Shariputra continued to deliver his "Lion's Roar," but the other monk could stand it no longer, and he bared his right shoulder, knelt down, and begged for forgiveness. "Lord, I have transgressed the Vinaya (rules of monastic discipline). Out of anger and jealousy, I told a lie to discredit my elder brother in the Dharma. I beg the community to allow me to practice Beginning Anew." In front of the Buddha and the whole Sangha, he prostrated three times to Shariputra. When Shariputra saw his brother prostrating, he bowed and said, "I have not been skillful enough, and that is why I have created misunderstanding. I am co-responsible for this, and I beg my brother monk to forgive me." Then he prostrated three times to the other monk, and they reconciled. Ananda asked Shariputra to stay for a cup of tea before starting off on his journey again. To suppress our pain is not the teaching of inclusiveness. We have to receive it, embrace it, and transform it. The only way to do this is to make our heart big. We look deeply in order to understand and forgive. Otherwise we will be caught in anger and hatred, and think that we will feel better only after we punish the other person. Revenge is an unwholesome nutriment. The intention to help others is a wholesome nutriment. To practice kshanti paramita, we need the other paramitas. If our practice of inclusiveness does not bear the marks of understanding, giving, and meditation, we are just trying to suppress our pain and drive it down to the bottom of our consciousness. This is dangerous. That kind of energy will blow up later and destroy ourselves and others. If you practice deep looking, your heart will grow without limits, and you will suffer less.

The first disciple I ordained was a monk named Thich Nhât Tri. Brother Nhât Tri went with Sister Chân Không and me on many missions to rescue flood victims in central Vietnam, and he spent many months in a poor hamlet because I had asked him to. We were setting up the School of Youth for Social Service, and we needed to learn the real situation of the people in the rural areas. We wanted to find ways to apply nonviolence and loving kindness to help poor people improve their standard of living. It was a beautiful movement for social improvement. Eventually, we had 10,000 workers. The communists said our Buddhist movement was pro-American, and the mass media said that we Buddhist monks were disguised communists trying to arrange a communist takeover. We were just trying to be ourselves, not aligned with any warring party. In 1967, Brother Nhât Tri and seven other social workers were kidnapped by a group on the extreme right, and he has not been heard from since then.

One day, Nhât Tri was walking on the streets of Saigon, when an American soldier standing on a military truck spit on his head. Brother Nhât Tri came home and cried and cried. Being a young man, he was tempted to fight back, and so I held him in my arms for half an hour in order to transform that feeling of being deeply hurt. I said, "My child, you were not born to hold a gun. You were born to be a monk, and your power is the power of understanding and love. The American soldier considered you to be his enemy. That was a wrong perception of his. We need 'soldiers' who can go to the front armed only with understanding and love." He stayed on with the School of Youth for Social Service.
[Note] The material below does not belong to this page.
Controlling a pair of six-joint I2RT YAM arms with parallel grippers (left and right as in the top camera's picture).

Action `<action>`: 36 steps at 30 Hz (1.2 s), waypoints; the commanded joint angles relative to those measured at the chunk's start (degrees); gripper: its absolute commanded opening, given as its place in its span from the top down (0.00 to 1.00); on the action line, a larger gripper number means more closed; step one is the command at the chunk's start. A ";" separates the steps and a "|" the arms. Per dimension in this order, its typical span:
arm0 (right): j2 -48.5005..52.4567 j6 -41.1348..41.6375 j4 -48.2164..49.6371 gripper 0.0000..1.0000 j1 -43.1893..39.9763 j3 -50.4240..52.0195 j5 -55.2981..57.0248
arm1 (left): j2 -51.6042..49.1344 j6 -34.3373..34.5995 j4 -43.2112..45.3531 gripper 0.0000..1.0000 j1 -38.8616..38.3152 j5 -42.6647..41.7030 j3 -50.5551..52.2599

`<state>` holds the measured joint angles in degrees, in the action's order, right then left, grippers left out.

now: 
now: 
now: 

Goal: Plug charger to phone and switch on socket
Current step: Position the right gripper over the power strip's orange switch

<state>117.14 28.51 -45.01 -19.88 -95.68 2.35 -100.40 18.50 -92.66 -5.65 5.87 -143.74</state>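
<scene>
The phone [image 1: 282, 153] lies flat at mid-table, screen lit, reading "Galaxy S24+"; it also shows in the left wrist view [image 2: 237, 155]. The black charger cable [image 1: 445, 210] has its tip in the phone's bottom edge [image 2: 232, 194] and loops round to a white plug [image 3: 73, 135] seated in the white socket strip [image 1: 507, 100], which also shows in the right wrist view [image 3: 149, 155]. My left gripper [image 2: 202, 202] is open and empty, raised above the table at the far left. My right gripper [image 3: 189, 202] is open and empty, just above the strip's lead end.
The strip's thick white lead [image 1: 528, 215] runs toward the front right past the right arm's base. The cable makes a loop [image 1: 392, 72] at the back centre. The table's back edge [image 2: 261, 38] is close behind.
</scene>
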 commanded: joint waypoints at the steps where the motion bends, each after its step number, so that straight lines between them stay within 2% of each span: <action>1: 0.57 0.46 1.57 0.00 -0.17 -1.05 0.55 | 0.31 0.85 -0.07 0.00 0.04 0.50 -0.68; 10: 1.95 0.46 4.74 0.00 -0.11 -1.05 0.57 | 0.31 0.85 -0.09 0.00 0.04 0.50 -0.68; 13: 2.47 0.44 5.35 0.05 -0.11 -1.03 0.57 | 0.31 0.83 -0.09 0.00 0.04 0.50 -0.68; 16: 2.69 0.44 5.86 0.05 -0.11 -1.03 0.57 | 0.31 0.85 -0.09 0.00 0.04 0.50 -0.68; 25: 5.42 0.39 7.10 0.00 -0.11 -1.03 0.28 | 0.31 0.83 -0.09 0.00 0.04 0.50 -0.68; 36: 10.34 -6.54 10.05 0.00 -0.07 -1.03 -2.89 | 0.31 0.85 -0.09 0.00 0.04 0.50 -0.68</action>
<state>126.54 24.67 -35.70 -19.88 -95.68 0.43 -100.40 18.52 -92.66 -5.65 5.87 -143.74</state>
Then he was kidnapped and probably killed. Thich Nhât Tri is a big brother of the monks and nuns at Plum Village. His handwriting looked almost exactly like mine. And he wrote beautiful songs for buffalo boys to sing in the countryside. How can we wash away that kind of injustice? How can we transform the injustice received by whole nations? Cambodians, Bosnians, Palestinians, Israelis, Tibetans, all of us suffer from injustice and intolerance. Instead of being brothers and sisters to each other, we aim guns at each other. When we are overtaken by anger, we think that the only response is to punish the other person. The fire of anger continues to burn in us, and it continues to burn our brothers and sisters. This is the situation of the world, and it is why deep looking is needed to help us understand that all of us are victims.

I told Brother Nhât Tri, "If you were born into a family along the coast of New Jersey or California and if you read the kinds of newspapers and magazine articles that those soldiers read, you would also believe that all Buddhist monks are communists, and you would spit on the head of a monk, too." I told him that American G.I.s were trained to look on all Vietnamese as enemies. They were sent here to kill or be killed. They are victims, just like the Vietnamese soldiers and Vietnamese civilians. The ones who hold the guns and shoot at us, the one who spit at you, they are not the makers of the war. The war makers are in comfortable offices in Beijing, Moscow, and Washington, D.C. It was a wrong policy born of a wrong understanding. When I went to Washington in 1966, I met with Robert McNamara, and what I told him about the nature of war was entirely true. Half a year later, he resigned as Secretary of Defense, and recently he wrote a book and confessed that the war in Vietnam was a terrible mistake. Perhaps I helped plant some seeds of understanding in him.

A wrong perception was responsible for a wrong policy, and a wrong policy was responsible for the deaths of many thousands of American and Vietnamese soldiers, and several million Vietnamese civilians. The people in the countryside could not understand why they had to die like that, why the bombs had to fall on them day and night. I was sleeping in my room close to the Buddha Hall on the School of Youth for Social Service campus when a rocket was fired into that hall. I could have been killed. If you nourish your hatred and your anger, you burn yourself. Understanding is the only way out. If you understand, you will suffer less, and you will know how to get to the root of injustice. The Buddha said that if one arrow strikes you, you'll suffer. But if a second arrow hits you in the same spot, you'll suffer one hundred times more. When you are a victim of injustice, if you get angry, you will suffer one hundred times more. When you have some pain in your body, breathe in and out and say to yourself, "It is only a physical pain." If you imagine that it is cancer and that you will die very soon, your pain will be one hundred times worse. Fear or hatred, born of ignorance, amplifies your pain. Prajña paramita is the savior. If you know how to see things as themselves and not more than that, you can survive.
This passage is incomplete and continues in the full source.